*Your objective*: Below this line is the material. Write out only its lines from the one containing "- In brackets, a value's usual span" through the one containing "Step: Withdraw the", both kept, exactly.

*Data for analysis*:
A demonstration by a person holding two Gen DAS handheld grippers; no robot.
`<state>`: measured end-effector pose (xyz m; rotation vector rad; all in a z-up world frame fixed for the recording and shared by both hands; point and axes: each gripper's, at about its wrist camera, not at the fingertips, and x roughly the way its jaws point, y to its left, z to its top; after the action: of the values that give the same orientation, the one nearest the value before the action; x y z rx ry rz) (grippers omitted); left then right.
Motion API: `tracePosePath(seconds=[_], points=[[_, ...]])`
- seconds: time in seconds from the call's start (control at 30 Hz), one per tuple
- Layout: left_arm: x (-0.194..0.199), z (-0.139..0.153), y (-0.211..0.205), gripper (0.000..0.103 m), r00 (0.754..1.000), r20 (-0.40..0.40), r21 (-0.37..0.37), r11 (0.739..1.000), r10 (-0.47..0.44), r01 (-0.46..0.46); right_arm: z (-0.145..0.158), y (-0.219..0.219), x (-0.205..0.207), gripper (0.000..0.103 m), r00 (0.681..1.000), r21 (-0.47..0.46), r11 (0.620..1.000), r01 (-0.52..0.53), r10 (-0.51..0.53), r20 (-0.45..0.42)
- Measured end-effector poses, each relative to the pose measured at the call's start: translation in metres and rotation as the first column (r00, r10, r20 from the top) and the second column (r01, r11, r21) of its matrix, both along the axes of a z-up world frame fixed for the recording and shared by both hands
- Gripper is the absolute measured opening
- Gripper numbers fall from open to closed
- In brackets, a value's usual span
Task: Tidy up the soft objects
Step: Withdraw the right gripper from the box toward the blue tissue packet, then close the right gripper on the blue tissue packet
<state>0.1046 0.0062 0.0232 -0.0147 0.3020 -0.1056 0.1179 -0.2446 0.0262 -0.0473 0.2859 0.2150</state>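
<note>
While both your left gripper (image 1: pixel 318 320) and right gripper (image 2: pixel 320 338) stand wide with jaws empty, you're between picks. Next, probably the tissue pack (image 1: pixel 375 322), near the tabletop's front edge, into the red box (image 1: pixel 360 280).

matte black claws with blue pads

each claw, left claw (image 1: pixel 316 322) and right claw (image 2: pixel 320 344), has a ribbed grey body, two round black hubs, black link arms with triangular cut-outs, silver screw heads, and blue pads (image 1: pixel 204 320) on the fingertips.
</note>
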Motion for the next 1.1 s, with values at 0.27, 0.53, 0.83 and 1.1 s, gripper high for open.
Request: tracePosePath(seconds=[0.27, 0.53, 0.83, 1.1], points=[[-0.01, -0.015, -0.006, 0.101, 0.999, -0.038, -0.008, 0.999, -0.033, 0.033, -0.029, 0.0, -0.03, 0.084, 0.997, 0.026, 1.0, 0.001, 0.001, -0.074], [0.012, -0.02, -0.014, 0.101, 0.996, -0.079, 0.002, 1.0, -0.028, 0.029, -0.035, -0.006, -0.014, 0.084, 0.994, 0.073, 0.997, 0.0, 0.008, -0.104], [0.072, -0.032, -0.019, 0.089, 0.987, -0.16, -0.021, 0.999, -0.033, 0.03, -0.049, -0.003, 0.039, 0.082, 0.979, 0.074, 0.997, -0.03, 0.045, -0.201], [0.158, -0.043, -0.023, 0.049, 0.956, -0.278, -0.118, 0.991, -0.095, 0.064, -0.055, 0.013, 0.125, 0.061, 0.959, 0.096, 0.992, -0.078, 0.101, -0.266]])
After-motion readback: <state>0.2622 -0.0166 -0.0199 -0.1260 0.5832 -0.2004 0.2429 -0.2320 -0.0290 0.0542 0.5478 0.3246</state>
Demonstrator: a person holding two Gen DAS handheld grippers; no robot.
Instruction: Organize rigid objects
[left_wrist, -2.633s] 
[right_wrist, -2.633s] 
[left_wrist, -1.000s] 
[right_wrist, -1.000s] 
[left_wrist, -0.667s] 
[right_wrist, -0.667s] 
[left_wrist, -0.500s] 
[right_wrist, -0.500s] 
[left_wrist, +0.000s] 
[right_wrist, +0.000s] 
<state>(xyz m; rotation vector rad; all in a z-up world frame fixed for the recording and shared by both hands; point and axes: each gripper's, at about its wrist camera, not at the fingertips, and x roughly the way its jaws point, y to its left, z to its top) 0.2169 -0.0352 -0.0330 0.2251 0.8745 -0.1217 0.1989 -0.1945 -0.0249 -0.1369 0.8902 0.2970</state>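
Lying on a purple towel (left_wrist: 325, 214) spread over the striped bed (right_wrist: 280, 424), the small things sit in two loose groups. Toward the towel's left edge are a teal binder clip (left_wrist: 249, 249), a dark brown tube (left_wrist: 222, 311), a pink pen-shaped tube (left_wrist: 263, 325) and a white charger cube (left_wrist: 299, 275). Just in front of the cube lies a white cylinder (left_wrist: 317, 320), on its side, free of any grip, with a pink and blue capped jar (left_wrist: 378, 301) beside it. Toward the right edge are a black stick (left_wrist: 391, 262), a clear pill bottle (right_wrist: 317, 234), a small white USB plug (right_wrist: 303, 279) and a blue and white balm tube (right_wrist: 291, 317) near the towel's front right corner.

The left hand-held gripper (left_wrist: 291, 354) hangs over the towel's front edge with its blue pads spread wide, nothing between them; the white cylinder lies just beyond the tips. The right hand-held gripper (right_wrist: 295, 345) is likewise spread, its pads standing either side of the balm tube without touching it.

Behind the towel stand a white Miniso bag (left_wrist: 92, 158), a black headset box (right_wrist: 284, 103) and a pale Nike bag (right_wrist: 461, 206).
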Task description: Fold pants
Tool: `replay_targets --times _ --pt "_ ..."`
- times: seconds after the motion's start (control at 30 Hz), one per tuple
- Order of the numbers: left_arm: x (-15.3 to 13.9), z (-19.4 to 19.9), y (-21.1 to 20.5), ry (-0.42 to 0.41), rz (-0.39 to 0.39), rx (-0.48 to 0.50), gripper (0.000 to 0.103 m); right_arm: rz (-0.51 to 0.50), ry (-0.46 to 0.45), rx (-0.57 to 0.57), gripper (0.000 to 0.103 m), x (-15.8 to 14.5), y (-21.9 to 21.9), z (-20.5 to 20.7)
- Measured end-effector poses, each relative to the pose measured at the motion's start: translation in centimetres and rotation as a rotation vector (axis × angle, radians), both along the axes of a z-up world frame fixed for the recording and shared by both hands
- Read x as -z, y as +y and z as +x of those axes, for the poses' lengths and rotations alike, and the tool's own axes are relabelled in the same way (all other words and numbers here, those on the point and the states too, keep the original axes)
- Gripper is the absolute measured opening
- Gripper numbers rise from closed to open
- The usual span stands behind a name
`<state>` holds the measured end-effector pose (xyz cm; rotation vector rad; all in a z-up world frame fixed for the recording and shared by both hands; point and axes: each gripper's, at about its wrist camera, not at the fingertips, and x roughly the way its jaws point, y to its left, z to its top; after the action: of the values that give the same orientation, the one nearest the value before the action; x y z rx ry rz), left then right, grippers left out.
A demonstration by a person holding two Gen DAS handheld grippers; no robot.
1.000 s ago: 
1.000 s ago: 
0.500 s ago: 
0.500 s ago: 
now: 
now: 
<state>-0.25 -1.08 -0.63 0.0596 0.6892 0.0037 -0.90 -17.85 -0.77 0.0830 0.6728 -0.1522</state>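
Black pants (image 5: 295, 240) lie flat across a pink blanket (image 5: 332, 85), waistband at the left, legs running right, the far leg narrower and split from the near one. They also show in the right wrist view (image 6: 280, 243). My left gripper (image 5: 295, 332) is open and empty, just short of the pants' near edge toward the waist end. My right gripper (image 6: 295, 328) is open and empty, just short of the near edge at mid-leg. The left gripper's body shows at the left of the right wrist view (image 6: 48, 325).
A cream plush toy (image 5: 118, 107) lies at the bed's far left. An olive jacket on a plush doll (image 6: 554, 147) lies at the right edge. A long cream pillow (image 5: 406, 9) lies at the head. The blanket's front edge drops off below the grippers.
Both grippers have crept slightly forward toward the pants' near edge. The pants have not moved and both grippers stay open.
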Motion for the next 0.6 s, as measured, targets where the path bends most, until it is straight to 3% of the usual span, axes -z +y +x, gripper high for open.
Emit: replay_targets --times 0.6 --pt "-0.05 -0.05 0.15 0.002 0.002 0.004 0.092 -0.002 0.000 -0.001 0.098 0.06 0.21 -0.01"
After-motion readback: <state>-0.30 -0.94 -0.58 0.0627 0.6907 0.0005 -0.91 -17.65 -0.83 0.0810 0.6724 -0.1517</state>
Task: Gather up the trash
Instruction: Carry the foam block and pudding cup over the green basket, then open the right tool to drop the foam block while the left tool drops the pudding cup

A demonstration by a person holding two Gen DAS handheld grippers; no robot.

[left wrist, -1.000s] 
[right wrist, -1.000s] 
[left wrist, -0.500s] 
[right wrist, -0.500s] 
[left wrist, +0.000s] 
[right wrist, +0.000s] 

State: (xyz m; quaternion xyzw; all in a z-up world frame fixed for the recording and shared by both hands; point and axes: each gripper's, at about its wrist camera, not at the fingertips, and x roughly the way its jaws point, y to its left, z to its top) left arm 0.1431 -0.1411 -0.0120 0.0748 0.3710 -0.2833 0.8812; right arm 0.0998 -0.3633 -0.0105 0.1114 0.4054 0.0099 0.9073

*Exercise response*:
- In brackets, a value's usual span
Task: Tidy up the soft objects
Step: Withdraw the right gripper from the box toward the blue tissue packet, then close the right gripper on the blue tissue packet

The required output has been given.